» **WORK ITEM**
A word-for-word transcription of the whole listing is required.

» **SUPPLIED DATA**
════════════════════

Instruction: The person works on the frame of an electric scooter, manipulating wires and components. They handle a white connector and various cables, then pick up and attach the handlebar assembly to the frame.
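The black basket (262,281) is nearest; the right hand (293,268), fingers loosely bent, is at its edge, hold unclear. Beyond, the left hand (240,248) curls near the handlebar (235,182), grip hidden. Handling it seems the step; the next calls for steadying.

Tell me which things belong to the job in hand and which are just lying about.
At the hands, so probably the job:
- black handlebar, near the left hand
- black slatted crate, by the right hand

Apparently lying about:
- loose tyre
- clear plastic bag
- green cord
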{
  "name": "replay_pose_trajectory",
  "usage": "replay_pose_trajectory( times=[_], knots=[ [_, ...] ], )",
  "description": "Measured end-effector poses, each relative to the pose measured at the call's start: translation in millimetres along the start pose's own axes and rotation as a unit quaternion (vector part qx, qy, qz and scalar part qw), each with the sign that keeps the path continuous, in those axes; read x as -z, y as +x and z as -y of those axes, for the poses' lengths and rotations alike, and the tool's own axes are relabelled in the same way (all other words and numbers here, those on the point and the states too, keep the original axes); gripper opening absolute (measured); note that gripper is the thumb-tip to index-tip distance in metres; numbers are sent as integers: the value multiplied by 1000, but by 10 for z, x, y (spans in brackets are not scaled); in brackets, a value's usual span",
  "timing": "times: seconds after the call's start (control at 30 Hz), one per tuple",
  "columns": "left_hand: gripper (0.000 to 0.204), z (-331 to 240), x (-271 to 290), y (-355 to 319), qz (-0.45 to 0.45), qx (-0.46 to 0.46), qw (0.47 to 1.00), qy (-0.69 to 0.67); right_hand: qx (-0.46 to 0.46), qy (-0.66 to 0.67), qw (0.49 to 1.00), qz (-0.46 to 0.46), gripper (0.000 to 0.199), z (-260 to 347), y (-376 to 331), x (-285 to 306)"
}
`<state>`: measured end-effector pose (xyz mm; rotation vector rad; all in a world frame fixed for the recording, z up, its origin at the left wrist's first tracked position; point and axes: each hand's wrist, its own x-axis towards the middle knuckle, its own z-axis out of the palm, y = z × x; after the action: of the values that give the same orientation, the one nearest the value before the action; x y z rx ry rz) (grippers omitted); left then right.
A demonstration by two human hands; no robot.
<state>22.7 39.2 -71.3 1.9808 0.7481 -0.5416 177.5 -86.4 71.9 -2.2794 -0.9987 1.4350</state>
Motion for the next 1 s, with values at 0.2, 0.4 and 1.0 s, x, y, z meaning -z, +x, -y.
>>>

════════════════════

» **ANSWER BELOW**
Instruction: The person works on the frame of an electric scooter, manipulating wires and components. They handle a white connector and various cables, then pick up and attach the handlebar assembly to the frame.
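The black basket (262,281) is nearest; the right hand (293,268), fingers loosely bent, is at its edge, hold unclear. Beyond, the left hand (240,248) curls near the handlebar (235,182), grip hidden. Handling it seems the step; the next calls for steadying.

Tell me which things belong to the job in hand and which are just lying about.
At the hands, so probably the job:
- black handlebar, near the left hand
- black slatted crate, by the right hand

Apparently lying about:
- loose tyre
- clear plastic bag
- green cord
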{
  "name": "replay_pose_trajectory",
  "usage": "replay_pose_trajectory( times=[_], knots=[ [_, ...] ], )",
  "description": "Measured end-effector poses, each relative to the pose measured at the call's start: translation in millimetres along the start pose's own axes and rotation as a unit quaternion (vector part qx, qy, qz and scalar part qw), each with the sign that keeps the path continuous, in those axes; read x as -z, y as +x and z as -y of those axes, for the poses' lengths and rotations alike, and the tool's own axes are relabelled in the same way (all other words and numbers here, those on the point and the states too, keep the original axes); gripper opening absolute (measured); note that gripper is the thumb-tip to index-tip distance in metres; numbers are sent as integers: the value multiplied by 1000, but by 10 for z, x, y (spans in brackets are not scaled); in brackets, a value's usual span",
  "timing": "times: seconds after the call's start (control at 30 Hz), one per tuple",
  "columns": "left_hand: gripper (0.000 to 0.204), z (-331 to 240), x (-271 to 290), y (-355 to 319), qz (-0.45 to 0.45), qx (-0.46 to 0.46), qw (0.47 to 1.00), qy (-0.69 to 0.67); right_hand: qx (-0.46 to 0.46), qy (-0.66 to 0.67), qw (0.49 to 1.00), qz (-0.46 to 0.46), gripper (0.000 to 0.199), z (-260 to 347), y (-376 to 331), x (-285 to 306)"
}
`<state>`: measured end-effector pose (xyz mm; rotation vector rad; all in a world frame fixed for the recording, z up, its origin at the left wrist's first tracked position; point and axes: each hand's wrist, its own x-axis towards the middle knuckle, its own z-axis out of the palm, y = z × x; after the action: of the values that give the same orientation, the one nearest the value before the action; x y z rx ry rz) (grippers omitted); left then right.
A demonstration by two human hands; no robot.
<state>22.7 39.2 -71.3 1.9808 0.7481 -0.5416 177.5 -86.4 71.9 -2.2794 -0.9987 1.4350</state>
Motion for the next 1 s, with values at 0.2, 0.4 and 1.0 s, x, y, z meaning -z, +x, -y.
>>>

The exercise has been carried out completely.